[Date Prev][Date Next] [Chronological] [Thread] [Top]

Relative merits of slapd backends



I'm curious whether anyone's had experience with using different hashing
backends (i.e. gdbm, Berkeley DB various versions, new mdbm) and can provide
comparisons/anecdotes in terms of memory usage, ability to handle concurrent
access, indexing speed, locking caveats, reliability etc.

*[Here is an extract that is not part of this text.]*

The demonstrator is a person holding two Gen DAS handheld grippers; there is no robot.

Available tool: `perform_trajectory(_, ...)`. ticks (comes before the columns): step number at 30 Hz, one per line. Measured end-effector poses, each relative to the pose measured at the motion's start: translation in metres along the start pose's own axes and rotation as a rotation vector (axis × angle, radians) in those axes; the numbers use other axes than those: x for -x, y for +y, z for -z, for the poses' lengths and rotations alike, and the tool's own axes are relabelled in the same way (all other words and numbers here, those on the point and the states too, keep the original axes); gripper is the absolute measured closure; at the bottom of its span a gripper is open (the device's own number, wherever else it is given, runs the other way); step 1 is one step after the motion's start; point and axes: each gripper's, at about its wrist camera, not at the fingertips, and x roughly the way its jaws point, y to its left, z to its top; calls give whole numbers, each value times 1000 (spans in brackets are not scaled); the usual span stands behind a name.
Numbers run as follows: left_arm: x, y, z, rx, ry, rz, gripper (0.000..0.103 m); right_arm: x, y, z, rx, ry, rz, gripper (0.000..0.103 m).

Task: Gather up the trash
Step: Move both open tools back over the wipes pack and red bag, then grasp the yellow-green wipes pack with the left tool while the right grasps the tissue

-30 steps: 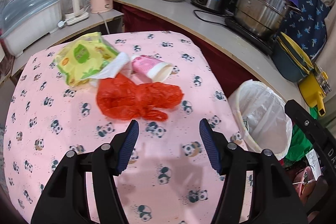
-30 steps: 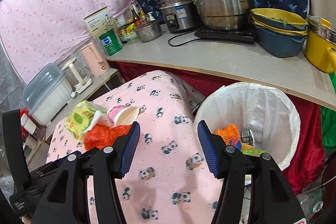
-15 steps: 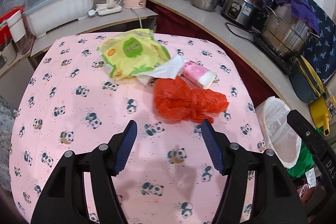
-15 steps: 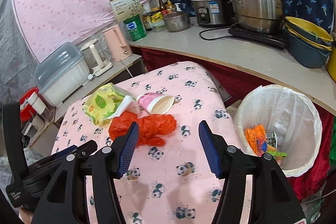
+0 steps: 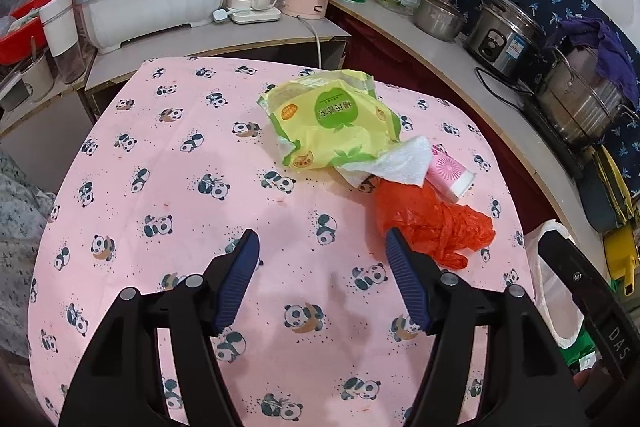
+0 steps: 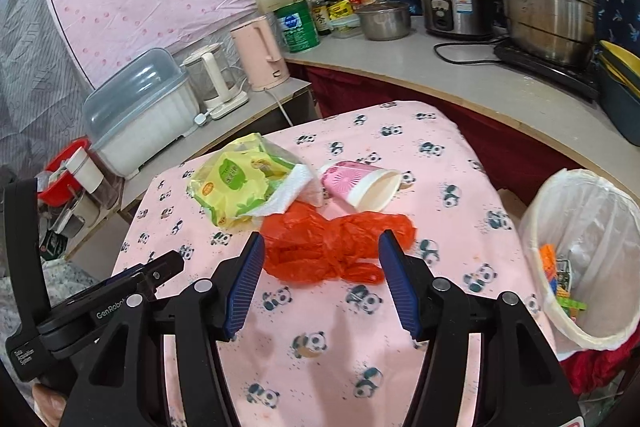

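Left gripper swung left, red bag now right

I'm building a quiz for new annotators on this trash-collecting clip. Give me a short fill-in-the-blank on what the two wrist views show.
1. The crumpled plastic bag in front of the right hand-held gripper is ____ in colour.
2. The pink paper cup lies on its ____.
3. The white-lined trash bin already holds some ____.
4. Both the left hand-held gripper and the right one have their jaws ____.

Missing words: red; side; trash; open
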Motion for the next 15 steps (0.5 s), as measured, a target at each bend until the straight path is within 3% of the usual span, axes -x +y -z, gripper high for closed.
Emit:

Reliability is obviously important and has been a problem for Schlumberger
(and now Omnes/me ;-). We have OpenLDAP v1.0.2 on Solaris 2.5.1 with DB 1.85
deployed over several machines around the world serving a directory of about
60,000 entries. Corrupted indices seem to be a fact of life and typically
happen during data cleaning which involves a script running over a large
chunk of the directory and performing many updates. Is this most likely a
flaky back-end issue or slapd?

Reproducing indices is really very slow with the above setup: it can take
several hours on a Sparc Ultra3000 to create 30 or so indexes (each
typically eq,sub,pres)[1]. Would a different backend help (besides better
I/O and more RAM)? Several hours becomes expensive when an index becomes
corrupt.

The hard-nosed question at the moment for me is: is there a significant
benefit/evil consequence going with Berkeley DB v. GDBM (or some other
contender)?

Many thanks, Paul.

[1] This is actually a legacy phenomenon: apparently the old UofM code used
to dump core when generating indexes on the fly so it was less operationally
error-prone to pre-generate far more than was typically needed. I intend to
prune these back at some stage.